One of the worst global malware attacks to date has infected nearly 200,000 computer systems in almost 150 countries. The malware attack, referred to as "WannaCrypt" or “WannaCry”, encrypts or freezes all files on computers and requests $300 in Bitcoin currency in exchange for returned access to the files (bgr.com). If the ransom isn’t paid after a few days, it is then doubled. If it is not paid after seven days, all files will then be deleted. Over the weekend the malware creators have made over $32,000 from organizations that paid the ransom in order to regain access to their files.
Unlike other malware attacks that are enabled through phishing attacks like emails, this malware travels through the internet, like a virus, and attacks a Windows weakness called “EternalBlue”, discovered by the NSA. Microsoft released the fix for this weakness in March, and once installed, should keep your Windows computer safe. Organizations that use devices that run on Windows XP, Windows 8, or Windows Server 2003 should immediately install the Microsoft security update.

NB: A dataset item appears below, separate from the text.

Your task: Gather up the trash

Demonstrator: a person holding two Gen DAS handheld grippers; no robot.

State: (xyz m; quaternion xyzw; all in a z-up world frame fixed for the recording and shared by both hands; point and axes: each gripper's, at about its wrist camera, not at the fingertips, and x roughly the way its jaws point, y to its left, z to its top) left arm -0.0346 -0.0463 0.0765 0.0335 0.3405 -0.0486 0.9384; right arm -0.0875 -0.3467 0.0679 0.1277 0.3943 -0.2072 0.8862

If a system has already been infected, the installation of these updates will not resolve the issue. Organizations all over the world and antivirus companies are working on decryption tools to undo this massive malware hack, but as of yet, there is no solution. It has yet to be determined who is responsible for the WannaCry attack.
Governmental, financial, commercial, and healthcare organizations have been affected by the malware. Organizations with outdated systems are more susceptible to the malware threat. Due to how reliant we are on technology, the impact on individuals and organizations can continue to grow as the malware continues to spread.
Many healthcare organizations all around the world have fallen victim to WannaCry. Hospital systems in the UK had to cancel appointments for patients due to frozen files and are currently attempting to recover from the attacks. Patients have been turned away from receiving care in certain health institutions due to the malware. In an industry so important to the well-being of individuals like healthcare, it is difficult to find a solution other than paying the ransom in order to continue to provide services.
In order to reduce the likelihood of your organization falling victim to this malware, it is important to keep your cybersecurity systems up to date. This attack has served as a reminder for organizations to keep cybersecurity a priority. In the future, we see a continued increase in the importance of IT departments and the development of processes to keep systems updated to reduce the risk of hacks.